I did find this discussion:

http://www.winepress.us/forums/lofiversion/index.php?t25819.html

Which brought up an interesting point. How do you measure the difference between 1/12, 1/16 and 1/20 of a tsp? I would have to convert to grams and I don't know the weight of a 1/4 tsp. I know I'm not helping you and I apologize but the campden table starts looking like a better option for a one gallon batch. I guess you could cut it 20:1 (if you determine it's 1/20) with sugar and still go with 1/4 tsp.

e-wine


----------



## Tom

arcticsid said:


> Tom, all I have is KMeta powder. I am not going to buy campden tabs for 1 recipe. How much powder to use for 1 gal. recipe? I have been using 1/4 tsp for my and 5 gallon batches
> Troy


WEll I measure 1/4 tsp of k-meta is 1.8grams. So, for 1 is .3 grams. I hope you have a gram scale


----------



## e-wine

I racked the first batch today. The S.G. was a bit less than 1.000 which I kinda expected due to the increase in the size of the batch (1.5 gallon instead of one with sugar for one gallon.) By taste, it was definately dry. I still had some fermentation activity so I sweetened the batch when I topped the secondary. I also increase the acid by approximately a quarter tsp since the acid content was still low. I plan to rack the second batch on Friday.

e-wine


----------



## mainecr

We just pull the cork on the first bottle of 2008 pumpkin. Jack Keller's recipe. Pumpkin grated by hand. Starting SG was 1.090. Stiil got a slight bite and it's 12 months old. Overall a light white wine....that in no way tasted like pumpkin. It was a lot of work for an OK wine.


----------



## upper

Well I am sure Peter will like it.............Upper


----------



## e-wine

Having hand grated the pumpkin as well, and considering the work involved, I understand your statement mainecr. I'll let you know . . . in a year or so.

e-wine


----------



## ryankelley

e-wine said:


> Having hand grated the pumpkin as well, and considering the work involved, I understand your statement mainecr. I'll let you know . . . in a year or so.
> 
> e-wine



I used a heavy Ice Cream Scoup/Spade to get mine out. It came out thin, so I thought I was in good shape. I used Hubbard Squash, so I follow Jack Keller's recipe on that which called for cutting it into chunks and using pectin enzyme. 

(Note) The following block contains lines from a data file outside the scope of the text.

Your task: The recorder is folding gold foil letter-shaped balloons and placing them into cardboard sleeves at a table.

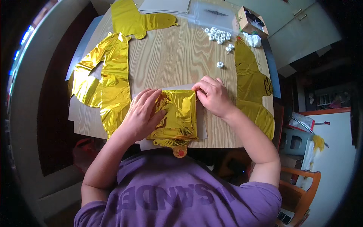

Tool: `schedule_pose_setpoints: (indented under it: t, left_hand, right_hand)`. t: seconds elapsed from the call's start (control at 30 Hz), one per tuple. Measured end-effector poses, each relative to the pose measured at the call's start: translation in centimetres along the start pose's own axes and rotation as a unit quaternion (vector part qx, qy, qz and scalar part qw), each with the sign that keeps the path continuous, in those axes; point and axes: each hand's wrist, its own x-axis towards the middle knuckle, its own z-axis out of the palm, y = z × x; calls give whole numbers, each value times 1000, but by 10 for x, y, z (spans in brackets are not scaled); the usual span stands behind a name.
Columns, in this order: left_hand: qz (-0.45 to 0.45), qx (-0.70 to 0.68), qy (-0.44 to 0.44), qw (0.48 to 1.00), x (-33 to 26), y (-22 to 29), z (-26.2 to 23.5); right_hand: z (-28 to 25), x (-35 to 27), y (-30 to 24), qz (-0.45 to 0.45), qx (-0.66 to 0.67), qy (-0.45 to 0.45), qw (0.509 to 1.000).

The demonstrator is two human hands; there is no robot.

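A gold foil balloon [177,113], folded into a rough square, lies in front of me on a white sheet [203,128]. Over its left side rests my left hand [141,113], thumb on the foil and apart from the fingers. My right hand [214,94] is closed, its thumb and forefinger pinching the balloon's upper right corner. At the near edge, a tab with a red mark [180,152] sticks out past the table edge, beside a narrow gold foil strip [166,143].
Unfolded gold foil balloons lie at the left [115,79], far left [128,19] and right [251,83]. Several small white rolls [217,34] sit far right, with a single roll [220,65] nearer. Behind them are clear plastic bags [211,15] and a wooden box [252,22].
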Motion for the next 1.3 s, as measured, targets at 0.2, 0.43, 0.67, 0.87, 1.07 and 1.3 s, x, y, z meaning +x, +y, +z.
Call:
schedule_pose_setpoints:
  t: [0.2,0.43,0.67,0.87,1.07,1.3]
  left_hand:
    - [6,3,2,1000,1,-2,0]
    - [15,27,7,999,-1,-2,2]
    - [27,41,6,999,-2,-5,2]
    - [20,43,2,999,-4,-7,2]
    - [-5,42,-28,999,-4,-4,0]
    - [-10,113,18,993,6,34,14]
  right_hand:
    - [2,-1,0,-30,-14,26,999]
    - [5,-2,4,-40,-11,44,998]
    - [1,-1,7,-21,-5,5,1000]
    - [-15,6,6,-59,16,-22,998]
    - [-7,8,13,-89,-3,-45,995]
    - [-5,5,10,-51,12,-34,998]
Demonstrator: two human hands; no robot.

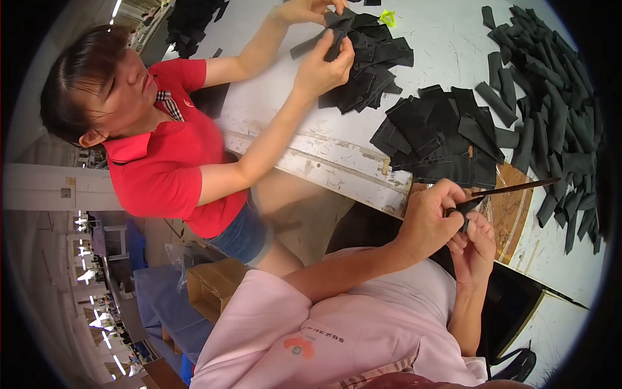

I'll let you know in 1-2 years if this was a good way to do it.


----------



## e-wine

I racked the pumpkin wine. It has also cleared up very nicely. I'll try to post a picture since the colors of the two wine contrast each other well. The s.g. was 1.004 and the wine smells great. It's a little harsh at the end and I hope aging will mellow it some but still quite nice for a young wine. I'll report my wife's assessment once it's available. Thank you.

e-wine


----------



## ryankelley

e-wine said:


> I racked the pumpkin wine. It has also cleared up very nicely. I'll try to post a picture since the colors of the two wine contrast each other well. The s.g. was 1.004 and the wine smells great. It's a little harsh at the end and I hope aging will mellow it some but still quite nice for a young wine. I'll report my wife's assessment once it's available. Thank you.
> 
> e-wine




I just racked mine over the weekend also. It hasn't cleared yet, so I degassed, sorbated, K-meta, and sparkeloided it. We'll see what happens. I'm ready to get my carboy back, so hopefully I can bottle it in 57 days.


----------



## jrock7106

I have a little less than 5 gallons in my 5 gallon carboy. What should I top off with? I topped my apple off with apple juice.... but I don't think there is pumpkin juice, and I can't find pumpkin wine ANYWHERE! Would a white wine work?


----------



## ryankelley

jrock7106 said:


> I have a little less than 5 gallons in my 5 gallon carboy. What should I top off with? I topped my apple off with apple juice.... but I don't think there is pumpkin juice, and I can't find pumpkin wine ANYWHERE! Would a white wine work?



I originally bought some welches white grape juice concentrate to top mine up after racking. The members in here told me it was a neutral flavor that won't get in the way of pumpkin.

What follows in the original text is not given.